Par Justin Hendry – La Commission australienne des droits de l’homme s’est appuyée sur un rapport historique pour demander l’interdiction temporaire de l’utilisation de la reconnaissance faciale et d’autres technologies biométriques dans les décisions gouvernementales à “haut risque”, jusqu’à ce que de nouvelles lois soient élaborées. Elle a également exhorté le gouvernement fédéral à nommer un “commissaire à la sécurité de l’intelligence artificielle” indépendant, qui dirigerait un groupe de travail multidisciplinaire sur la prise de décision fondée sur l’IA.

Le rapport tant attendu sur les droits de l’homme et la technologie [source], publié récemment contient 38 recommandations visant à intégrer les droits de l’homme dans la conception et la réglementation de technologies telles que la reconnaissance faciale et l’IA.

Il est le résultat de trois années de travail pour comprendre et traiter les implications sur la vie privée, la liberté d’expression et l’égalité, et pour concevoir des réformes de la législation et des politiques qui s’appliquent à la fois aux secteurs public et privé.

L’une des principales recommandations du rapport est que “le gouvernement fédéral, les gouvernements des Etats et des territoires… introduisent une législation qui réglemente l’utilisation de la reconnaissance faciale et d’autres technologies biométriques”.
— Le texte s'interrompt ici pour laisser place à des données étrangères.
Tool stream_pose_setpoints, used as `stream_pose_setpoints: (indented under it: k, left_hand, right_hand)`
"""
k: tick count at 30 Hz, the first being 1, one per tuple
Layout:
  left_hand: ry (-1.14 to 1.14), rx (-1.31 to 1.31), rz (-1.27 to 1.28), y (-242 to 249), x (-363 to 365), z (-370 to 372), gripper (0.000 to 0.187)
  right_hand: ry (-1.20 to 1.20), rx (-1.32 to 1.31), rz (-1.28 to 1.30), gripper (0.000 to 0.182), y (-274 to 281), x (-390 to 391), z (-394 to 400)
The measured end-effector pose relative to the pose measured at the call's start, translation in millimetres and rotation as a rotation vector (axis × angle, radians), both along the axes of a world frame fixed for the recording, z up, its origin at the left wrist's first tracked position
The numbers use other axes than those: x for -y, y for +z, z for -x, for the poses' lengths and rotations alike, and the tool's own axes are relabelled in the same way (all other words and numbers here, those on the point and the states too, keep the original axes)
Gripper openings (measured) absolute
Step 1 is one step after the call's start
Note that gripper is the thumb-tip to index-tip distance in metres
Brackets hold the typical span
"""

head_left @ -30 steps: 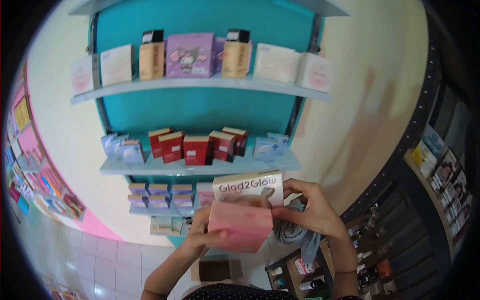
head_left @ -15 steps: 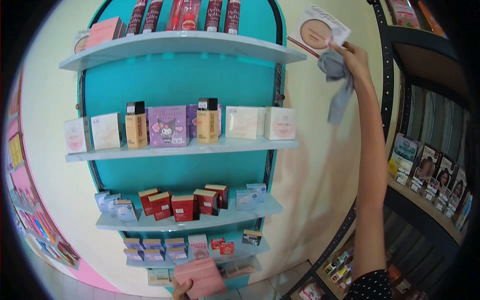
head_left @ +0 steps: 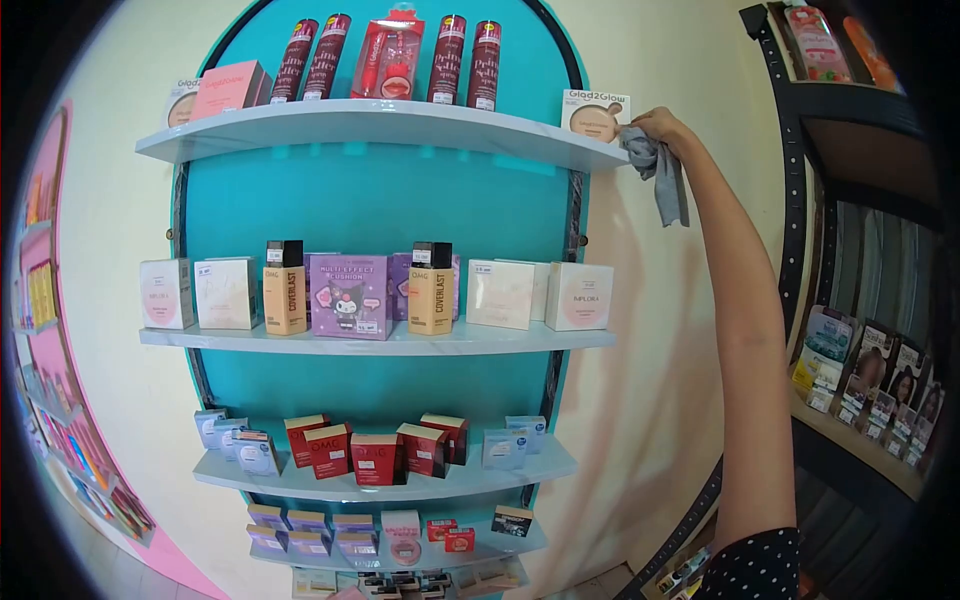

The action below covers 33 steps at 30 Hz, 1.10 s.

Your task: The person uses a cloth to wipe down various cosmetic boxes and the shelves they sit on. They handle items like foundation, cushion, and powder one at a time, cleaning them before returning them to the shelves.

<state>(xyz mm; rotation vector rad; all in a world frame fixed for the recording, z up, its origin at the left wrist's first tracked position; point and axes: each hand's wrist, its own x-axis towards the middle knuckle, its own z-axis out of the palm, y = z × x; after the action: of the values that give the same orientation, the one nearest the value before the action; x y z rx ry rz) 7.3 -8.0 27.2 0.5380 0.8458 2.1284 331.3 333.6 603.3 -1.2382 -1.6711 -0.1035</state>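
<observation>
White rectangular card carton printed Glad2Glow, with a round beige compact on its front (head_left: 596, 122), standing upright at the right end of the uppermost visible shelf. Nearest the viewer is a black sleeve with white dots (head_left: 755, 565), from which the bare right forearm (head_left: 750, 330) rises. The right hand (head_left: 663, 128) is closed around a limp grey fabric cloth (head_left: 655, 165), its fingertips at the carton's right edge; whether they also pinch the card cannot be told. The left hand lies outside the view, so its state cannot be told.

The carton is judged light and fairly stiff, its smooth face somewhat slippery, particularly against cloth. Its corners may dent, and any compact inside may be fragile. The best hold is across the two side edges, with only light pressure on the front.

Beyond, the pale marbled shelf (head_left: 400, 113) also bears a red-and-clear lip set (head_left: 388, 60) near its middle, dark red cylindrical tubes (head_left: 447, 62) on either side, and a pink box (head_left: 226, 92) toward the left. Lower shelves carry further cosmetics, including a purple cushion box (head_left: 349, 297). Behind the shelves lies a turquoise panel (head_left: 370, 200), mounted on a cream wall (head_left: 660, 380).
</observation>
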Motion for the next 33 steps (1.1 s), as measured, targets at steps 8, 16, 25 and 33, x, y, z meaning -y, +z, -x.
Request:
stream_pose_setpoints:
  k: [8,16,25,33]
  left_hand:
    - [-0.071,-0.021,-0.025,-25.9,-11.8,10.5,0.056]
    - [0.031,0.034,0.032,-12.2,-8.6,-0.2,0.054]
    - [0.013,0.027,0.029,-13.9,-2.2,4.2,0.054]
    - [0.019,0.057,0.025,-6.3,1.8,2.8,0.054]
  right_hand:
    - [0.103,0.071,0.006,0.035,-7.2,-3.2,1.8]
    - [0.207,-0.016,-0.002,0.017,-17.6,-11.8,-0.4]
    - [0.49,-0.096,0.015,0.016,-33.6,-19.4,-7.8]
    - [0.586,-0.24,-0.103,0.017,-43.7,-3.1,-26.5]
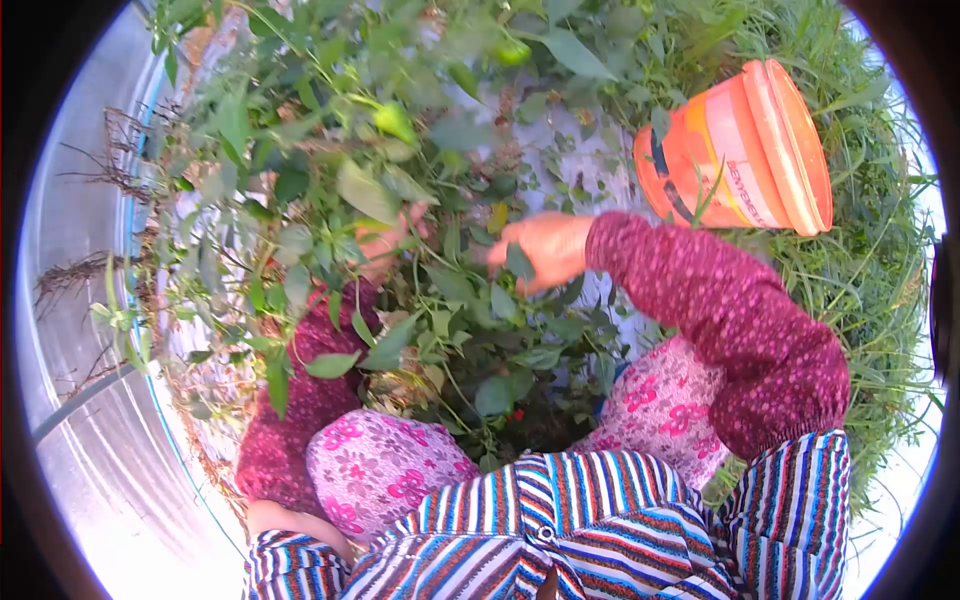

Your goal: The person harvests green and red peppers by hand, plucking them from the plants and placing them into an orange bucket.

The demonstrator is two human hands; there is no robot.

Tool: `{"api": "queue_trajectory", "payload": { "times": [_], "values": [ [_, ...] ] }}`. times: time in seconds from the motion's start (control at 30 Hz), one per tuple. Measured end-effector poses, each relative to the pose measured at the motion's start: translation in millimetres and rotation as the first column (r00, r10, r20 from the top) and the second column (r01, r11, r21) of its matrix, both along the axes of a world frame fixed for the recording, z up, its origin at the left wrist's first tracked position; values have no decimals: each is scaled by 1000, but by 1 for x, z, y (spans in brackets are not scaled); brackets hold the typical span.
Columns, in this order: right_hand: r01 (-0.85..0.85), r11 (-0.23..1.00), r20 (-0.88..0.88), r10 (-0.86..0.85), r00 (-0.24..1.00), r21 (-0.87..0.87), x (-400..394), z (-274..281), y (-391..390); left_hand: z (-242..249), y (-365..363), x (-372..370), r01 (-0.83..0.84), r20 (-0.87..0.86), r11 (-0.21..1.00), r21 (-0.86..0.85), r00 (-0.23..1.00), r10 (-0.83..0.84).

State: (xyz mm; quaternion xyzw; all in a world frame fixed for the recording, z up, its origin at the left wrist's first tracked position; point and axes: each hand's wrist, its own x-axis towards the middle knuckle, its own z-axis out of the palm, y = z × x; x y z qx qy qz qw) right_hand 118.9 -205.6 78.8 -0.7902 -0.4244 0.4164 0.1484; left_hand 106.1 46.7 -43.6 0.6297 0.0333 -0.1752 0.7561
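A leafy green pepper plant [400,200] fills the middle of the view, with a green pepper [393,121] and another green fruit [513,52] among its leaves. My right hand [540,248] reaches into the foliage, its fingers curled around leaves near a stem. My left hand [385,240] is mostly hidden behind leaves deeper in the plant; what it holds is not visible. Both arms wear dark red patterned sleeves.
An orange bucket [740,150] lies tilted on grass at the upper right. A silvery plastic mulch sheet [90,400] covers the ground on the left. A small red fruit [515,413] shows low in the plant. My knees in floral fabric are below.
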Motion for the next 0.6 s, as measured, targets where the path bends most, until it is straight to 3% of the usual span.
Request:
{"api": "queue_trajectory", "payload": {
  "times": [0.03, 0.07, 0.13, 0.2, 0.23, 0.27, 0.33, 0.43, 0.5, 0.6],
  "values": [
    [9, 1000, -27, -10, 1000, -29, -1, -5, 1, -6, 6, 4, 52, -20, 984, 172, 999, -49],
    [27, 997, -28, -29, 999, -75, -2, 1, 6, -41, 15, -1, -14, 14, 999, -49, 1000, 14],
    [51, 992, -17, -53, 998, -115, -4, 9, 9, -21, 10, -5, -59, 47, 962, -267, 996, 74],
    [91, 995, 14, -91, 996, -40, -8, 8, 4, 22, -8, -8, 3, 48, 998, -64, 999, 0],
    [95, 995, 17, -94, 995, -36, -8, 0, 0, 22, -7, -7, 7, 52, 998, -60, 999, -4],
    [232, 972, -203, -222, 954, 25, -8, -11, -4, 20, -5, -5, -25, -94, 993, -119, 996, 14],
    [165, 982, -131, -153, 979, 87, -5, 32, 1, 18, -3, -1, 37, 69, 993, 110, 997, -44],
    [93, 981, -129, -71, 989, 171, 4, 70, 10, 17, -2, -5, 79, 14, 996, 29, 997, -80],
    [159, 975, -115, -142, 983, 154, 2, 94, 12, 16, -5, -5, 70, 29, 997, -15, 997, -70],
    [144, 934, 2, -153, 988, 326, -1, 109, 9, 16, -7, -6, 60, 38, 997, -42, 998, -59]
  ]
}}
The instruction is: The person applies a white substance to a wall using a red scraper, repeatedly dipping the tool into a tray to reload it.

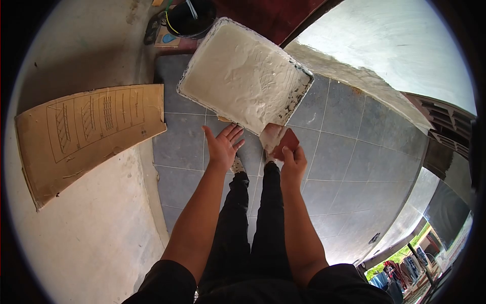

La législation s’appliquerait à l’utilisation de la “technologie dans la prise de décision qui a un effet juridique ou un effet significatif similaire, pour les individus, ou lorsqu’il existe un risque élevé pour les droits de l’homme, comme dans le maintien de l’ordre et l’application de la loi”.

En attendant que les gouvernements élaborent la législation recommandée, la commission a toutefois recommandé l’instauration d’un “moratoire sur l’utilisation de la reconnaissance faciale et d’autres technologies biométriques”.

Le moratoire, que l’AHRC a appelé pour la première fois en décembre 2019, s’appliquerait à “la prise de décision qui a un effet juridique, ou un effet significatif similaire, pour les individus, ou lorsqu’il existe un risque élevé pour les droits de l’homme”.

La commission considère que les domaines à haut risque – “des contextes où les conséquences d’une erreur peuvent être graves” – sont le maintien de l’ordre et l’application de la loi et la sécurité sociale au sein du gouvernement, et le secteur bancaire dans le secteur privé.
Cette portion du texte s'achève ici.